The packaging was ridiculous—like a Russian nesting doll designed by someone who used to work in luxury mooncake marketing. Box inside a box inside another box. Tin foil, vacuum seals, then finally... a transparent patch the size of a fingernail.
She stared at it. "SHIELD, you extra little gremlins."
It didn't look like much, but up close it was a miniature labyrinth of microscopic circuitry. It shimmered like a snowflake on acid. Daisy set it behind her ear and waited. Nothing. No sounds, no warmth, not even a buzz.
The patch clung to her skin perfectly, invisible unless someone was actively sniffing her ear.
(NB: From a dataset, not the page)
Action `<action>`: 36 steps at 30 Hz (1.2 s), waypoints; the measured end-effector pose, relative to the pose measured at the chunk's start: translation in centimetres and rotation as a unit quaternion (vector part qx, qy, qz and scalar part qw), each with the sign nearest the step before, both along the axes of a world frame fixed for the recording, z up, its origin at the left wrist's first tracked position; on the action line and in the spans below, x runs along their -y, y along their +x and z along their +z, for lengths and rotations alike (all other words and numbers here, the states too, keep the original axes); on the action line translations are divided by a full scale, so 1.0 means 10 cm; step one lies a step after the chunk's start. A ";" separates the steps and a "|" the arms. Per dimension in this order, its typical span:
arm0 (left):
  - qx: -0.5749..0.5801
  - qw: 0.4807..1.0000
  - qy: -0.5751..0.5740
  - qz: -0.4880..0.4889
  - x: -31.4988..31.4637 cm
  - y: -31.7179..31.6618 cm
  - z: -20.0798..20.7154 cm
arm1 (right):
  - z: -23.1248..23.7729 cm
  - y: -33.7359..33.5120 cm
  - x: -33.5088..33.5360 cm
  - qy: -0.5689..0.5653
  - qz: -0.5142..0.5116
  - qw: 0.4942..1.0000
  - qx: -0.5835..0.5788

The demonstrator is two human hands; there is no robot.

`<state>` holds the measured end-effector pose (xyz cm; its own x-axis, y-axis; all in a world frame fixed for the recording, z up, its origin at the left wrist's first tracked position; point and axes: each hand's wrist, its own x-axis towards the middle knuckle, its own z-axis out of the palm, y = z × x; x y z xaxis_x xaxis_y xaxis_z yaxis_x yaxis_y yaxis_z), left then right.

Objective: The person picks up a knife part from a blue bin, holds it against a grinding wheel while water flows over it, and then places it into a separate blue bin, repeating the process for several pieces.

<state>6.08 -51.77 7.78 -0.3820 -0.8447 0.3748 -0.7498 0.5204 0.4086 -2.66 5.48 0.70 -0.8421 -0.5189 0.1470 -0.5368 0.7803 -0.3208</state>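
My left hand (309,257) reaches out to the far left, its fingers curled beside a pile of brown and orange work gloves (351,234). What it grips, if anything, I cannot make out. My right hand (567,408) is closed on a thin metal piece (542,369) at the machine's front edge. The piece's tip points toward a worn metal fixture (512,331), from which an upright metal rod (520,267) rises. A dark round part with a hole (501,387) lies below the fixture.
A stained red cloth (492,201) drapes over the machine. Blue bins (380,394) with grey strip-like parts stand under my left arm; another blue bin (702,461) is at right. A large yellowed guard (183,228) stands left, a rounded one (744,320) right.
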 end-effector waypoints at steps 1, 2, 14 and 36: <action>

She knew SHIELD had likely included tracking tech in it—but she'd long stopped caring. She ate their food, used their gear, and will slept in their safehouses. They could have micro-tracked her toothpaste at this point.
Still, she didn't like relying solely on gadgets. She needed to develop her own mental defenses—like an internal firewall. Meditation, mental discipline, maybe even finding a way to train her brain like a monk with Wi-Fi.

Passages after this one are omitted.